The main reason I found this movie to be annoying is the kids. I did not find them very sympathetic. They were way too smug and thought they were so smart. I was pretty indifferent to what happened to them. Also, they were stupid. The girl crawls into the oven not once but twice when the crazy grandmother tells her to, when she already knows something is wrong with these people?
Also, the kids make no effort to escape on their own at any time, even after the mom tells them the couple are not their grandparents?

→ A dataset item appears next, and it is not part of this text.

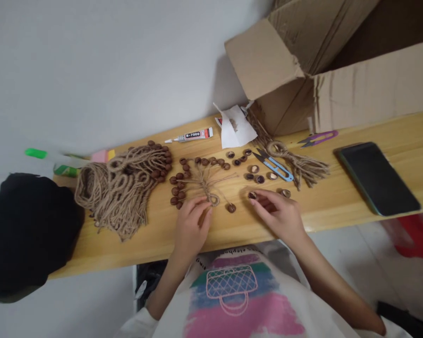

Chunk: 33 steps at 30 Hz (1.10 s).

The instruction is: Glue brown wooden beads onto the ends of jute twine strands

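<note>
The right hand [281, 213] pinches a small brown shell [253, 195] between thumb and fingertip. The left hand [193, 221] touches a ringed cord tassel [207, 188] at its 1 o'clock; cannot tell whether pinched. Brown beads [175, 191] lie at the left hand's 11 o'clock; blue snips [277, 168], right hand's 12; glue tube [193, 135] farther, left hand's 12.

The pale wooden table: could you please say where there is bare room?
Free: between the right hand, tan twine tassel and black rectangular phone; also the front strip between right hand and left hand. Crowded: left and middle, with tan twine bundles and round brown beads.
</note>
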Tool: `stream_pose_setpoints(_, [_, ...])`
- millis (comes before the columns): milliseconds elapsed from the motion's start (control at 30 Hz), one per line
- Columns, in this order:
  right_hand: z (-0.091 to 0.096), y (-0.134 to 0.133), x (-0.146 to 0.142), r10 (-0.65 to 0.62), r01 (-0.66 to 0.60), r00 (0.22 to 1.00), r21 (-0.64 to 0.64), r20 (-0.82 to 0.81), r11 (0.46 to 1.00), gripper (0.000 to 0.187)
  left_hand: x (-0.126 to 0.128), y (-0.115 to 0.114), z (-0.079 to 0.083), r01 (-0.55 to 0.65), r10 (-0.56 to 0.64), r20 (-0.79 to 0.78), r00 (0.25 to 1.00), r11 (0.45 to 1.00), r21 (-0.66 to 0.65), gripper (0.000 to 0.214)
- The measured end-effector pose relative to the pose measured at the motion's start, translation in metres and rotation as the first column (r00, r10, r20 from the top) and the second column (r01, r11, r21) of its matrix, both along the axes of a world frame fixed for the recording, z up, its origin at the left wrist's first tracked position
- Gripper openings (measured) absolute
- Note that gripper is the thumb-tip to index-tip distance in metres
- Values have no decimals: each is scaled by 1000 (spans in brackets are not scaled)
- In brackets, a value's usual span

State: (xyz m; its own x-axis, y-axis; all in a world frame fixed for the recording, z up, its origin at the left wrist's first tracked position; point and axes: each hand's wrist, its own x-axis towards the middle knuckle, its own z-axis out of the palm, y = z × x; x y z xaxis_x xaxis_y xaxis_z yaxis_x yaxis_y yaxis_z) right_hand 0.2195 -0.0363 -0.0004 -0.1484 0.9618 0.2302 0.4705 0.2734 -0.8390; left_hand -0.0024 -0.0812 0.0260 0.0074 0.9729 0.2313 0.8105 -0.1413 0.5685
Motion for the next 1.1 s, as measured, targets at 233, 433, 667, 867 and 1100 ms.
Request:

The kids could have just run out the door. They could have easily outrun those old people. Then they could have called for help with their cell phones. I am sure two such tech-savvy kids had cell phones. Then, we have the ultimate movie cliche, where the girl GOES DOWN INTO THE BASEMENT and does this AFTER the mother TELLS the kids that the people are not their grandparents. She then calls out to her real grandparents, as if she expects to find them down there watching TV or something. Then she makes sure to scream, so that the crazy couple will know that she is trapped down there.
This movie was almost a satire, a collection of "scary movie" cliches.